Fu il poter contare su quel devoto di Dante ante litteram , che fu Giovanni Boccaccio, a convincermi di avere a disposizione uno straordinario detective capace di cercare e trovare le tracce di quel misteriosissimo poeta , morto a Ravenna ventinove anni prima. Fu la presenza di Boccaccio a rendermi sfrontato al punto di immaginare , ispirato dal romanzo, a un film . Un film che nel narrarne la vita “umanizzi” Dante , ce lo avvicini, induca chi lo vedrà ad andarne a leggere l’opera.

Pupi Avati

La musica ha un ruolo importante nel testo e ne scandisce i tempi. Quanto è importante la musica nella vita di Pupi Avati?

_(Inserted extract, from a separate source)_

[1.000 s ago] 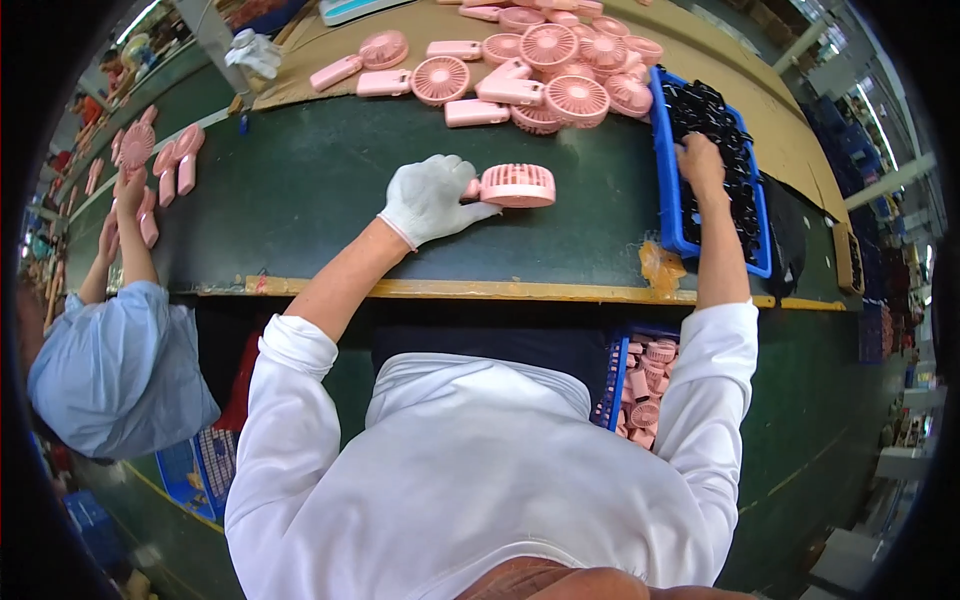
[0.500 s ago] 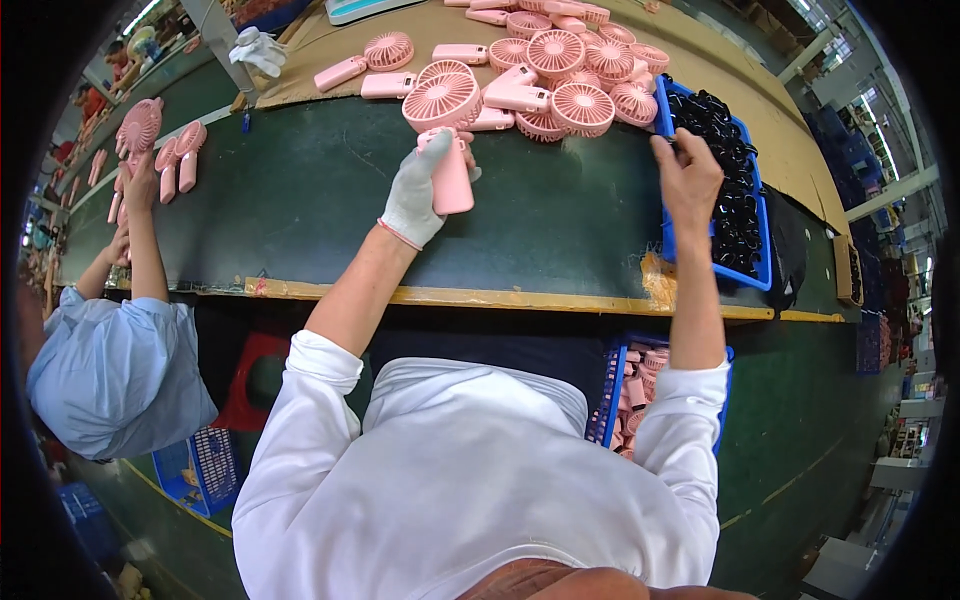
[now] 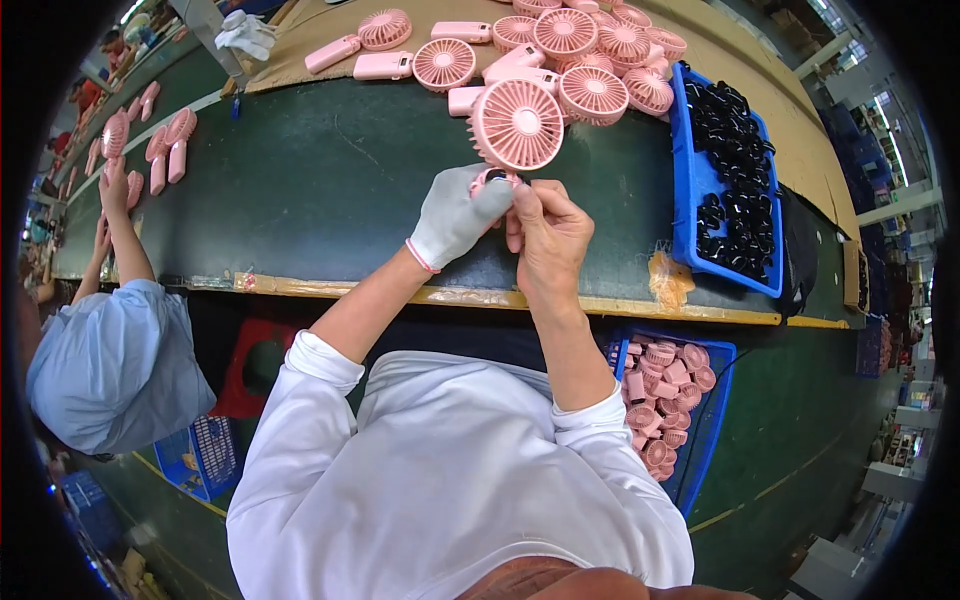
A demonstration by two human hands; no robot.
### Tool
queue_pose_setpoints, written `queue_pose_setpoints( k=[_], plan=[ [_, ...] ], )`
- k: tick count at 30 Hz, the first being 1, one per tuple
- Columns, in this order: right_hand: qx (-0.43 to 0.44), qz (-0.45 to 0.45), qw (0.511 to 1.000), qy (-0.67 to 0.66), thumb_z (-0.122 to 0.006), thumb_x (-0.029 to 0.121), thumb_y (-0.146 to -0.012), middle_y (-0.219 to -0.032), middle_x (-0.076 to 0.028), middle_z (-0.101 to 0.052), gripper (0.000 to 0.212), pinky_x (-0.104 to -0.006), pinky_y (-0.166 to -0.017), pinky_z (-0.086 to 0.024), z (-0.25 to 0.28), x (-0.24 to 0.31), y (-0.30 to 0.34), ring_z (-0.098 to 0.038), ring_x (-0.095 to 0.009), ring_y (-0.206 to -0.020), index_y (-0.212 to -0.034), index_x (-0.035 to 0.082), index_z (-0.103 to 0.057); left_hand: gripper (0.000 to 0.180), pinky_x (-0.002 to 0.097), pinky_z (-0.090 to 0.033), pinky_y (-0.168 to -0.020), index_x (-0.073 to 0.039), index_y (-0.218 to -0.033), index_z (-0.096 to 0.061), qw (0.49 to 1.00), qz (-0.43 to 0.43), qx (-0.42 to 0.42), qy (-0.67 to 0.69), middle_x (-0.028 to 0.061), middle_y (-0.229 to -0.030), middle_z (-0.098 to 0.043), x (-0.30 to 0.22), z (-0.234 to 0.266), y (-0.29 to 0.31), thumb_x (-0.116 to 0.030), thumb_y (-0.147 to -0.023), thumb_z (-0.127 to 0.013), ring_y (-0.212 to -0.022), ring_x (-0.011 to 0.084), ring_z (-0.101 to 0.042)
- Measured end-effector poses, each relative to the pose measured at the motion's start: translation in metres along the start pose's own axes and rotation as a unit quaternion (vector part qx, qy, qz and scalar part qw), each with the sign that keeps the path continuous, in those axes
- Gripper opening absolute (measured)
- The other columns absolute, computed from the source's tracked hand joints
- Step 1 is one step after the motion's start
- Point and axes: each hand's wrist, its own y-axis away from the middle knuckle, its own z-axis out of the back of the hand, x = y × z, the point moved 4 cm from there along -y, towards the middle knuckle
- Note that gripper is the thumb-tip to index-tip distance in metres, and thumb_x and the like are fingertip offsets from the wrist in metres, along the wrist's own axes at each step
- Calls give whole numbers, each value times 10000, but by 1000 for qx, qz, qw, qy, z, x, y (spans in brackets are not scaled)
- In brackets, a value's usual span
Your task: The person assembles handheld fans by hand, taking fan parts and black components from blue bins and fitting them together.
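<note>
A pink handheld fan (image 3: 518,122) stands up from my left hand (image 3: 448,215), which wears a white glove and is closed round its handle. At the fan's neck, just under the round grille, sits a small black part (image 3: 496,175). My bare right hand (image 3: 553,232) is closed there with thumb and finger pinched on black at the neck, touching the left hand's fingertips. The fingers cover most of the black part and the handle. Black parts (image 3: 738,208) of looped shape fill a blue tray (image 3: 683,215) to the right.
Several pink fans (image 3: 565,34) lie piled on cardboard behind my hands. A blue basket (image 3: 712,425) full of pink fans stands below the table edge (image 3: 590,306) on the right. At the left, a co-worker in a blue shirt (image 3: 115,370) handles pink fans. White gloves (image 3: 245,36) lie at the far left.
My right hand has come left from the blue tray to the fan's neck, bringing a black part. The left hand has moved right and turned the fan so its grille faces up.
</note>
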Motion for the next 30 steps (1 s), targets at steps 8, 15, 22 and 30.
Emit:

La musica che contrassegna i vari capitoli del romanzo è quella che andavo via via ascoltando nelle tante giornate di ricerca e lavoro. Nella mia vita debbo ammettere che ,se non ci fossero le ore notturne, non esisterebbe il silenzio.

Dopo una remota adolescenza votata alla musica nel corso della quale ebbi l’opportunità di tenere con la mia band concerti in molte città europee, la consapevolezza di non poter vantare quel talento indispensabile a raggiungere traguardi significativi mi convinse a rinunciare. Furono anni dolorosi tuttavia non smisi mai di ascoltare musica, di accompagnare ogni mia azione con quella colonna sonora straordinaria che ho cercato di proporre anche nel mio romanzo.

Nel suo romanzo c’è molta attenzione al lato umano di Dante e di Boccaccio, alle loro emozioni. Cosa accomuna, secondo lei, il loro sentire?

L’amore per la poesia , quello strumento del dire le proprie emozioni che Boccaccio apprende proprio copiando e ricopiando i capolavori Danteschi.

E’ la scoperta della poesia a far si che Boccaccio dedichi gran parte di se stesso non solo allo studio di Dante ma anche alla divulgazione delle sue opere .

La forma del romanzo mi ha permesso di andare oltre i risultati della ricerca accademica, la forma del romanzo mi ha permesso quindi di immaginare, di saldare quei tanti momenti nella vita dell’Alighieri ancora avvolti dal mistero.

Io quel mistero ho cercato di penetrarlo attraverso una serie infinita di congetture che via via, questa la mia sensazione, mi permettevano di intravedere quel bambinetto invaghito di Beatrice Portinari, con sempre maggior nitore, con sempre maggiore emozione.